Clostridium difficile is a Gram-positive, spore-forming, strict anaerobe and the leading cause of antibiotic-associated diarrhea (McFarland, 2008). Germination by C. difficile spores is the first step in pathogenesis. Thus, identifying mechanisms of C. difficile spore germination may lead to novel anti-germination therapies. This protocol describes a method for identifying germination-null phenotypes for C. difficile spores by introducing random mutations into actively growing C. difficile using ethyl methanesulfonate (EMS) as a mutagen (Francis et al., 2013).

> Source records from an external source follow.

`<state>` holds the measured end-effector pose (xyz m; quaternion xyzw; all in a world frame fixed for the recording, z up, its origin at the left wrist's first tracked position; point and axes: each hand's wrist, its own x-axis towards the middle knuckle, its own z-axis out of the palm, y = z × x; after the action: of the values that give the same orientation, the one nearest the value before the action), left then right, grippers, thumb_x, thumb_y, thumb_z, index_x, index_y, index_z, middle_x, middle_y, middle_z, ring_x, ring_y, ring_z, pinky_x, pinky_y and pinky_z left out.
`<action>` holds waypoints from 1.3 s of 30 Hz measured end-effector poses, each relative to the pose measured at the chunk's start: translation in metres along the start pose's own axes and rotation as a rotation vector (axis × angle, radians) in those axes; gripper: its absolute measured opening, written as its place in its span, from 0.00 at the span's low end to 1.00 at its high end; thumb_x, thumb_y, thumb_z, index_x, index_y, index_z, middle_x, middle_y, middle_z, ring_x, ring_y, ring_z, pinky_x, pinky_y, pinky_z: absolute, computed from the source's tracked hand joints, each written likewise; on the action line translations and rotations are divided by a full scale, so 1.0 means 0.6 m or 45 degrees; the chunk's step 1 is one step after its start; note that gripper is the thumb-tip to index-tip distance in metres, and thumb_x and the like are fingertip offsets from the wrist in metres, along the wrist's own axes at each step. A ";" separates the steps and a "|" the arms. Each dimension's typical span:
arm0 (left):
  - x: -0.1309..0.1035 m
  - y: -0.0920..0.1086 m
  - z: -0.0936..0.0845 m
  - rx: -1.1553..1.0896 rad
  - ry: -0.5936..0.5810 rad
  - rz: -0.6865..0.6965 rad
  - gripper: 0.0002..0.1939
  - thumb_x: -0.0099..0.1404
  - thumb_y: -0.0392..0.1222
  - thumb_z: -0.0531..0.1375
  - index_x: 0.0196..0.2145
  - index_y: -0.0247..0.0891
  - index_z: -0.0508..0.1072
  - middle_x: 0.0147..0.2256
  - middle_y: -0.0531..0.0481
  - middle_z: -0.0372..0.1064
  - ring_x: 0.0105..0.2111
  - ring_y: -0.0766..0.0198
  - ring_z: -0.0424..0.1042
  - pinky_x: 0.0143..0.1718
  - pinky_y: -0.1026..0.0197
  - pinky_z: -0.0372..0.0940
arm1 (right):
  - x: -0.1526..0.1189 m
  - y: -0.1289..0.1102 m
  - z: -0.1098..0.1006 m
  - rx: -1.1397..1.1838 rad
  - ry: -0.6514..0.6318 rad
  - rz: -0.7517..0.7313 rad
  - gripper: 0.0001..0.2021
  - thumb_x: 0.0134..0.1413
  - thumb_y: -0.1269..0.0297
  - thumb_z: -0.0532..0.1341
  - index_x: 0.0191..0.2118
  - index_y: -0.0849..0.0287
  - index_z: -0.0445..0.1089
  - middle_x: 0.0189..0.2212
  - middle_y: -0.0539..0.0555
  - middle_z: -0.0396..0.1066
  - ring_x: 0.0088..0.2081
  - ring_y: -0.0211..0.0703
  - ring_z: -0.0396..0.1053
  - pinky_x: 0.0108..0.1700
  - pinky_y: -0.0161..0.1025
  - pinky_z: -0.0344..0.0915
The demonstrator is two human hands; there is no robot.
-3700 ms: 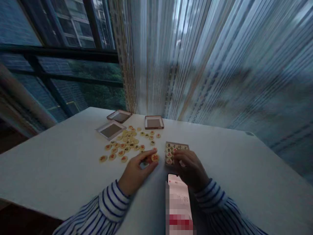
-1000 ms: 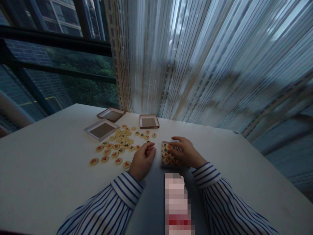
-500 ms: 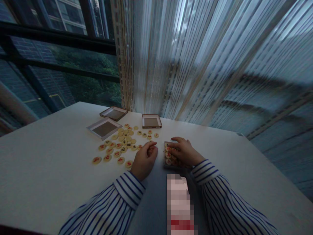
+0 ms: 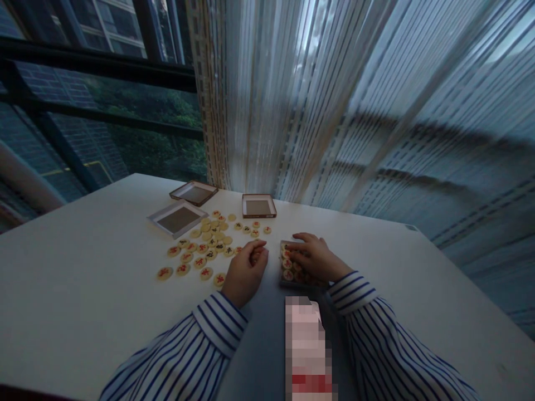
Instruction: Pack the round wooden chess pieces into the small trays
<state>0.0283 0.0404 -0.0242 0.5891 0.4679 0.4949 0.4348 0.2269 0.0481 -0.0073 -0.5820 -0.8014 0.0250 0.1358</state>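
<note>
My right hand [image 4: 315, 259] lies over a shallow box [image 4: 303, 285] holding rows of round pieces [image 4: 288, 264] with red characters; its fingers are apart and touch the pieces, partly hiding them. Left of the box, my left hand [image 4: 246, 272] rests on its side with fingers curled together; what they hold, if anything, is hidden. Many loose round wooden pieces [image 4: 200, 263], marked in red or black or face down, spread over the table left of and beyond my left hand.
Three shallow trays or lids lie at the back of the white table [image 4: 104, 267]: a grey one [image 4: 161, 219], a brown-edged one [image 4: 173, 195] and another brown-edged one [image 4: 259, 215]. A blurred-out object [image 4: 307, 345] lies between my forearms. Behind hang string curtains [image 4: 284, 111] beside a window.
</note>
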 end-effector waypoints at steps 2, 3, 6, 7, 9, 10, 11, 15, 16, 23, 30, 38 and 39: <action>0.001 -0.001 -0.001 -0.014 0.016 -0.002 0.16 0.56 0.44 0.57 0.40 0.33 0.70 0.31 0.48 0.71 0.31 0.63 0.71 0.36 0.59 0.65 | 0.000 0.000 0.002 -0.008 -0.002 -0.003 0.11 0.54 0.60 0.58 0.43 0.49 0.73 0.51 0.59 0.66 0.53 0.57 0.60 0.49 0.65 0.53; 0.002 -0.001 -0.001 -0.019 0.026 -0.006 0.16 0.56 0.44 0.57 0.40 0.33 0.70 0.31 0.48 0.71 0.31 0.63 0.71 0.37 0.59 0.66 | 0.000 0.000 0.002 -0.013 -0.008 0.001 0.11 0.54 0.60 0.58 0.42 0.49 0.73 0.51 0.59 0.66 0.53 0.57 0.60 0.49 0.65 0.53; 0.004 0.002 -0.004 -0.043 0.069 -0.041 0.16 0.56 0.45 0.57 0.40 0.32 0.69 0.30 0.47 0.71 0.29 0.63 0.71 0.33 0.59 0.66 | 0.001 -0.002 0.001 -0.022 -0.041 0.017 0.11 0.54 0.60 0.57 0.42 0.49 0.73 0.51 0.58 0.65 0.53 0.56 0.59 0.50 0.64 0.53; 0.005 0.004 -0.005 -0.055 0.089 -0.057 0.16 0.56 0.46 0.56 0.40 0.33 0.69 0.30 0.48 0.71 0.28 0.64 0.70 0.31 0.60 0.67 | 0.001 -0.002 -0.001 -0.023 -0.060 0.027 0.11 0.55 0.60 0.57 0.43 0.49 0.72 0.51 0.58 0.65 0.54 0.55 0.59 0.50 0.64 0.53; 0.006 0.009 -0.008 -0.072 0.140 -0.074 0.16 0.56 0.47 0.56 0.39 0.34 0.69 0.30 0.48 0.71 0.27 0.64 0.70 0.27 0.62 0.66 | 0.002 -0.004 -0.004 -0.018 -0.106 0.054 0.12 0.56 0.60 0.55 0.44 0.50 0.72 0.52 0.58 0.64 0.54 0.55 0.58 0.51 0.63 0.51; 0.007 0.011 -0.010 -0.075 0.169 -0.076 0.16 0.55 0.46 0.57 0.38 0.34 0.69 0.30 0.48 0.71 0.26 0.65 0.69 0.26 0.62 0.66 | 0.002 -0.005 -0.006 -0.013 -0.128 0.067 0.13 0.56 0.60 0.55 0.44 0.50 0.72 0.53 0.59 0.63 0.55 0.55 0.57 0.51 0.63 0.51; 0.009 0.014 -0.012 -0.074 0.198 -0.076 0.16 0.54 0.46 0.57 0.38 0.34 0.70 0.30 0.49 0.71 0.26 0.65 0.69 0.26 0.63 0.65 | 0.002 -0.006 -0.008 -0.007 -0.144 0.083 0.13 0.56 0.60 0.55 0.45 0.50 0.71 0.53 0.59 0.63 0.55 0.54 0.57 0.51 0.63 0.50; 0.013 0.017 -0.017 -0.054 0.263 -0.077 0.14 0.53 0.43 0.58 0.36 0.33 0.70 0.28 0.49 0.71 0.26 0.65 0.70 0.27 0.63 0.65 | 0.001 -0.011 -0.014 0.043 -0.114 0.105 0.14 0.56 0.62 0.54 0.46 0.51 0.70 0.54 0.59 0.63 0.55 0.53 0.57 0.53 0.62 0.49; 0.013 0.017 -0.018 -0.047 0.264 -0.071 0.13 0.53 0.42 0.58 0.36 0.34 0.70 0.28 0.49 0.71 0.26 0.65 0.70 0.28 0.63 0.65 | 0.001 -0.012 -0.015 0.059 -0.093 0.104 0.13 0.56 0.62 0.54 0.46 0.52 0.70 0.53 0.59 0.63 0.55 0.53 0.57 0.53 0.61 0.49; 0.014 0.000 -0.017 0.169 0.186 0.046 0.13 0.55 0.38 0.56 0.38 0.34 0.71 0.31 0.48 0.73 0.28 0.64 0.71 0.31 0.61 0.67 | 0.004 -0.010 -0.023 0.172 0.062 0.077 0.11 0.54 0.66 0.55 0.40 0.57 0.73 0.50 0.60 0.66 0.52 0.50 0.62 0.53 0.53 0.55; 0.009 -0.004 -0.014 0.723 0.087 0.304 0.13 0.56 0.35 0.58 0.40 0.34 0.71 0.37 0.44 0.73 0.39 0.58 0.71 0.42 0.53 0.66 | 0.010 -0.012 -0.042 0.255 0.257 0.020 0.11 0.54 0.68 0.55 0.38 0.58 0.73 0.47 0.59 0.69 0.50 0.47 0.65 0.53 0.48 0.59; 0.005 -0.004 -0.010 0.999 0.015 0.398 0.13 0.58 0.36 0.56 0.42 0.34 0.71 0.41 0.43 0.73 0.42 0.55 0.70 0.45 0.52 0.65 | 0.017 -0.022 -0.057 0.194 0.245 -0.049 0.10 0.53 0.66 0.56 0.37 0.58 0.74 0.46 0.59 0.70 0.49 0.47 0.65 0.52 0.47 0.59; 0.005 -0.005 -0.010 1.013 0.008 0.394 0.14 0.58 0.36 0.56 0.43 0.34 0.71 0.41 0.43 0.73 0.42 0.55 0.70 0.45 0.52 0.65 | 0.017 -0.020 -0.056 0.161 0.193 -0.051 0.09 0.53 0.66 0.57 0.37 0.57 0.74 0.46 0.59 0.70 0.49 0.47 0.65 0.52 0.47 0.59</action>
<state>0.0222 0.0443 -0.0258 0.7728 0.5297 0.3371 0.0930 0.2208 0.0500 0.0292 -0.5562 -0.7972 0.0287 0.2329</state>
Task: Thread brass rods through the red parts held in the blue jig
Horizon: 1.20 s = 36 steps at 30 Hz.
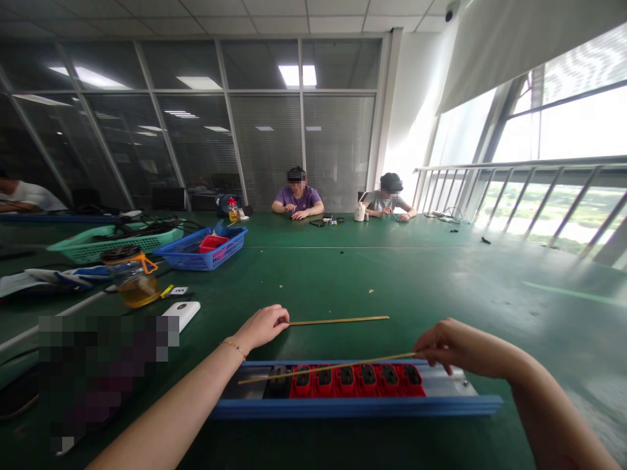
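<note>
My left hand (264,326) pinches the left end of a thin tan strip (340,320), which points right over the green table. Between the fingers of my right hand (441,346) is the right end of a second tan strip (343,363), slanting down to the left across a long blue-edged metal rail (357,408). Several red sockets (346,382) with dark centres stand in a row in the rail, beside a black module (278,382) at their left. My right hand is over the rail's right part; my left hand is just beyond its back edge.
On the left of the table (313,274) are a blue basket (200,254) with a red box, a green basket (73,247) with dark cables, a jar of amber liquid (137,287) and a white device (186,316). Two people (297,196) sit across the table; another is at far left.
</note>
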### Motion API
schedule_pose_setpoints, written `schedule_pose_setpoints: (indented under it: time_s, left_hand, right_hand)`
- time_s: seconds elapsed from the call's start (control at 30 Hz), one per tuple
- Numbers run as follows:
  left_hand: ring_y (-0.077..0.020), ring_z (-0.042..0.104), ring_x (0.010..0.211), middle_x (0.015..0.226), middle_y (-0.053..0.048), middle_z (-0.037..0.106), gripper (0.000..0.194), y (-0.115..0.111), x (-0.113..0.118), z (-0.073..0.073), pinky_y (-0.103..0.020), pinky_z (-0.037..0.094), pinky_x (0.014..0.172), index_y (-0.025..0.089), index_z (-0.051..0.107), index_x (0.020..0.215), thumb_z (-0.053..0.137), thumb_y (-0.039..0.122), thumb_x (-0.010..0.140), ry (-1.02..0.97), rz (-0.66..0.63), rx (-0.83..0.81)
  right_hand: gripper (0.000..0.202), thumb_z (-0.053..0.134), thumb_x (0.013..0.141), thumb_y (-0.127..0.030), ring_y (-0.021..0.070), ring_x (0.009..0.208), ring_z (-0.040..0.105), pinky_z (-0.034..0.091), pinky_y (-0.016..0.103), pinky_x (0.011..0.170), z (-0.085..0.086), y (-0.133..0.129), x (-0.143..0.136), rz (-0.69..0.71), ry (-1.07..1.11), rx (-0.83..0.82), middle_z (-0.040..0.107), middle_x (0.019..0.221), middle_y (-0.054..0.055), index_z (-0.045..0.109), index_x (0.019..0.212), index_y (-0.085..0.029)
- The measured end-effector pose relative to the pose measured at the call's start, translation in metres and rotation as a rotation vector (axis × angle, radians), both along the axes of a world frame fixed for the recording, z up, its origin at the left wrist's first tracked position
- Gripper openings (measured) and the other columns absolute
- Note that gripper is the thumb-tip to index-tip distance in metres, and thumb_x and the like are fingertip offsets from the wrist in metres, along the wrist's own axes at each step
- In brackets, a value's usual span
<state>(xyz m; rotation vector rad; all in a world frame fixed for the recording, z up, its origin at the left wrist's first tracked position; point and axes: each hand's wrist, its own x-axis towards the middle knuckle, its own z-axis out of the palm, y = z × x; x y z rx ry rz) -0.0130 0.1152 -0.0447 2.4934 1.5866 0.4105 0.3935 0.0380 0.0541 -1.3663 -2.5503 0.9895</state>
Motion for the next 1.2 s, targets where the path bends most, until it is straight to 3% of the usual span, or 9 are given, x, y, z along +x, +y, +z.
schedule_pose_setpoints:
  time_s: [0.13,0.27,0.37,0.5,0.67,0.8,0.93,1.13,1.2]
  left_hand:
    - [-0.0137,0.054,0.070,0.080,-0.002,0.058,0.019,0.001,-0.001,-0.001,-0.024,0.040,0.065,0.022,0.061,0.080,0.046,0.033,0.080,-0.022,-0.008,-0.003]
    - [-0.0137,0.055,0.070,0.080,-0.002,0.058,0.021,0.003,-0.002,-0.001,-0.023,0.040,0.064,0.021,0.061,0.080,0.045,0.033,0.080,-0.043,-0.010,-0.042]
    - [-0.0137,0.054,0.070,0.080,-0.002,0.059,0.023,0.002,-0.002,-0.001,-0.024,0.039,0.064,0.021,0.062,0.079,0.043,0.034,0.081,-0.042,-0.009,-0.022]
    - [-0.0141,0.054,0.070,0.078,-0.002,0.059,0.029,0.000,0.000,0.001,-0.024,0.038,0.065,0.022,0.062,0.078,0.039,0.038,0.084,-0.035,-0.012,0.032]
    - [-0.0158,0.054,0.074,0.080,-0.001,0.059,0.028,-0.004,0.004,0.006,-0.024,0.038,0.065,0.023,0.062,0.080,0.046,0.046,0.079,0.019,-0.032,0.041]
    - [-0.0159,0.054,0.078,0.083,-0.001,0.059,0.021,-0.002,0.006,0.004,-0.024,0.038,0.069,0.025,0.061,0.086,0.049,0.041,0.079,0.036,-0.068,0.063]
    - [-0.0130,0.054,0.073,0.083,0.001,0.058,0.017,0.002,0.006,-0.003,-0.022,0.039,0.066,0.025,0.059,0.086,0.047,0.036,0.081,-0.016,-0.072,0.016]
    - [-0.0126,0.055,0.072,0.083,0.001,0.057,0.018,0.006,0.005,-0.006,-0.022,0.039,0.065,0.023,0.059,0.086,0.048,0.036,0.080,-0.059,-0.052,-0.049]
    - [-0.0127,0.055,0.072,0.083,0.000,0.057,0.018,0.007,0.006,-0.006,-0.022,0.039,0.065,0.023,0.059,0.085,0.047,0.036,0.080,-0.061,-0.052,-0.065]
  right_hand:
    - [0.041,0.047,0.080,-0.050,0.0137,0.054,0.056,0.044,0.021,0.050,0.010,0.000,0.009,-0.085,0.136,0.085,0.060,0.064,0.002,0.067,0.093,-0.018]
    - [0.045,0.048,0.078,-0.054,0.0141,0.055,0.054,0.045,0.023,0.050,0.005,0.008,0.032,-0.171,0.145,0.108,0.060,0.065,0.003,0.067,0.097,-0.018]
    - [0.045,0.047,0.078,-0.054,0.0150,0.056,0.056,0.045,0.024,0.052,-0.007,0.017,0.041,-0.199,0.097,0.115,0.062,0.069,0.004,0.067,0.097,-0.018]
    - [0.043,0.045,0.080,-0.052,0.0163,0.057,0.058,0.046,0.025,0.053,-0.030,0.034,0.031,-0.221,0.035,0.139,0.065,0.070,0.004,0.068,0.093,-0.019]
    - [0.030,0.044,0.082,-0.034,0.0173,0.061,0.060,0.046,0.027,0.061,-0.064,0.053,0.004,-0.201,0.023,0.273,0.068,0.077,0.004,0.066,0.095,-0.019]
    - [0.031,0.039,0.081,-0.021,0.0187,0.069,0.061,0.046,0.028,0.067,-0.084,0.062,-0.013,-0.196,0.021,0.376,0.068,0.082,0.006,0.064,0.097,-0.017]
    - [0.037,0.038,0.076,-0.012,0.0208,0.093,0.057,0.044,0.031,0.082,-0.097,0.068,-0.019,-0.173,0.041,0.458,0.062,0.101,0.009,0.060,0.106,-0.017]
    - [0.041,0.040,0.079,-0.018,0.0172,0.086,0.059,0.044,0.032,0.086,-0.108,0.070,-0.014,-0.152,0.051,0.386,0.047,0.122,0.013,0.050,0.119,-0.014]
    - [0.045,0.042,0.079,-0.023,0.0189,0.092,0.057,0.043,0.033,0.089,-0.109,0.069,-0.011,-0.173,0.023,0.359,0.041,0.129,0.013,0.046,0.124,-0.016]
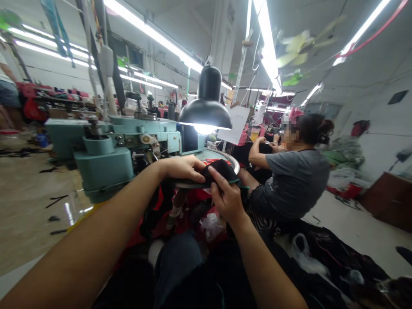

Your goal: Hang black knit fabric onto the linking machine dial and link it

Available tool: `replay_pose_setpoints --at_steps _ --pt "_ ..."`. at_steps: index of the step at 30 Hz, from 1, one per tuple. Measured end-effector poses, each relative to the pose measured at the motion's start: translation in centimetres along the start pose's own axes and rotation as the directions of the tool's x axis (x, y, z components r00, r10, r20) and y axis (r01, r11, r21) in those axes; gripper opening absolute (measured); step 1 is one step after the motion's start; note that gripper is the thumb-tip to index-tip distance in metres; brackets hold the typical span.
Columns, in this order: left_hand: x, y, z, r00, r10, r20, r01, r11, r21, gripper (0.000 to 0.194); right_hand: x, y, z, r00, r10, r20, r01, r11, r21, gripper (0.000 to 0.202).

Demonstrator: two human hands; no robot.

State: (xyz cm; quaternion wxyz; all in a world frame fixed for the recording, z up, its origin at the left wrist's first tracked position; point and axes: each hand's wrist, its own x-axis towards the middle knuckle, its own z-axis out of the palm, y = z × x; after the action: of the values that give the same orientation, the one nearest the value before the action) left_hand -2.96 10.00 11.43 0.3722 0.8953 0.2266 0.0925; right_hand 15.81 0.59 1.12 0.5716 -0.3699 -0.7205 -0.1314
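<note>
A piece of black fabric (222, 168) with a thin teal edge is held up under the lamp. My left hand (186, 167) reaches in from the left and pinches its near left side between thumb and fingers. Opposite it, my right hand (228, 197) grips the lower right of the fabric, its index finger lying along the dark surface. Just behind the fabric is the round metal rim (237, 165) of the machine's plate, with some red pieces on it. The fingertips under the fabric are hidden.
The blue-green machine (106, 165) stands at left, close to my left forearm. A lit black lamp (206, 112) hangs above the hands. A co-worker (294, 176) sits at right. Dark garments (334, 253) and a clear plastic bag (304, 257) lie at lower right.
</note>
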Motion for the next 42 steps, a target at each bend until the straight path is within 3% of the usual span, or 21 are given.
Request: replay_pose_setpoints --at_steps 4,7,11,15,17,19,22,25,28,32,42 --pt "-0.1 0.0 0.4 1.000 -0.002 -0.020 0.002 1.000 -0.022 0.033 -0.2 -0.1 -1.2 0.949 0.314 -0.039 -0.305 0.940 0.150 0.076" --pt "-0.2 0.1 0.7 0.999 0.013 -0.046 -0.014 0.999 -0.031 0.030 -0.8 0.3 -2.5 0.918 0.395 -0.041 -0.370 0.889 0.270 0.087" --pt "-0.3 0.1 0.8 0.998 0.021 -0.055 -0.024 0.998 -0.052 0.028 -1.5 0.9 -2.5 0.915 0.390 -0.100 -0.345 0.888 0.306 0.085" --pt "0.1 0.1 0.5 0.999 0.000 -0.037 -0.002 0.997 -0.072 0.026 -1.5 1.3 -0.9 0.933 0.255 -0.252 -0.240 0.967 0.090 0.065" --pt "0.5 0.2 0.4 1.000 -0.013 -0.012 0.012 0.997 -0.077 0.027 -1.1 1.2 -0.4 0.970 0.113 -0.214 -0.121 0.992 -0.023 0.055" --pt "0.7 0.3 0.3 1.000 -0.025 0.012 0.026 0.996 -0.084 0.031 -0.7 0.9 -0.2 0.990 0.043 -0.134 -0.048 0.998 -0.032 0.054" --pt "0.8 0.3 0.5 1.000 -0.030 0.011 0.031 0.993 -0.116 0.032 -0.3 0.6 -0.9 0.979 0.176 -0.100 -0.165 0.980 0.110 0.066" --pt "0.6 0.1 0.8 0.999 -0.021 -0.024 0.017 0.989 -0.146 0.033 -0.4 0.5 -2.3 0.914 0.405 -0.020 -0.380 0.874 0.303 0.081" --pt "0.5 -0.1 1.0 0.999 -0.018 -0.039 0.012 0.987 -0.163 0.032 -0.9 0.3 -3.7 0.857 0.515 0.031 -0.478 0.771 0.421 0.092" --pt "0.6 0.0 1.0 0.999 -0.009 -0.045 0.001 0.983 -0.183 0.030 -1.4 0.1 -4.4 0.850 0.527 -0.004 -0.465 0.753 0.465 0.092" --pt "0.5 -0.3 1.0 0.995 -0.016 -0.102 -0.003 0.984 -0.177 0.031 -1.0 0.8 -2.8 0.871 0.481 -0.104 -0.411 0.827 0.385 0.080"
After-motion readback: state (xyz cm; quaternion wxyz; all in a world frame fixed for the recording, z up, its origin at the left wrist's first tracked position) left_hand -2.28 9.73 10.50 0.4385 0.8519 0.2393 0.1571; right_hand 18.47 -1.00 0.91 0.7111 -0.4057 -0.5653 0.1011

Keywords: Clostridium difficile(难辨梭状芽孢杆菌), Germination(发芽), Spore(孢子), Mutagenesis(诱变)

Materials and Reagents

  1. A petri plate of viable C. difficile cells
  2. Ethyl methanesulfonate (EMS)
  3. Rifampin
  4. Sterile water
  5. Sucrose
  6. 10% (w/v) taurocholic acid
  7. Thioglycollate
  8. Lysozyme
  9. Brain Heart Infusion (BD BactoTM, catalog number: 237500 )
  10. Yeast Extract (BD DifcoTM, catalog number: 212750 )
  11. 0.1% (w/v) L-cysteine (Sigma-Aldrich, catalog number: C7352 )
  12. BHIS medium (see Recipes)
  13. BHIS agar medium (see Recipes)

Equipment

  1. 15 ml conical screw cap tubes
  2. 50 ml conical screw cap tubes
  3. Anaerobic chamber
  4. Spectrophotometer or microplate reader
  5. Biosafety cabinet
  6. Bench-top microcentrifuge
  7. Swinging-bucket centrifuge
  8. 65 °C heat block
  9. 50 °C water bath
  10. 37 °C water bath

Procedure

  1. Mutagenesis
    1. In the anaerobic chamber, inoculate 5 ml BHIS medium with a colony of C. difficile and grow overnight at 37 °C.
      Note: The use of 15 ml or 50 ml conical screw cap tubes will facilitate washing steps and incubation steps. However, they are not absolutely required for the protocol to work.
    2. The next day, back dilute the overnight culture into 5-ml BHIS medium to OD600 = 0.05 and grow at 37 °C to an OD600 = 0.5.
      Note: OD600 = 0.5 is mid-log phase growth. A log phase culture is necessary to ensure that the introduced mutations are passed efficiently to each generation.
    3. Add EMS to 1% (v/v) and grow for 3 h.
      Notes:
      1. Be sure to properly suspend the EMS, it can form globules at the bottom of the tube.
      2. EMS is a powerful DNA mutagen. Dispose of waste in accordance with your institutions protocols.
    4. Wash the culture, twice, by centrifuging for 10 min at 3,000 x g and at room temperature with 10 ml BHIS medium to remove the EMS.
    5. Resuspend the pellet in 40 ml BHIS medium.
    6. Recover the cells overnight in the BHIS medium at 37 °C.
      Note: The frequency of rifampin resistance in this population will help determine if the mutagenesis of the cells was successful. Typically, an approximately 1,000 x increase in rifampin resistance is observed.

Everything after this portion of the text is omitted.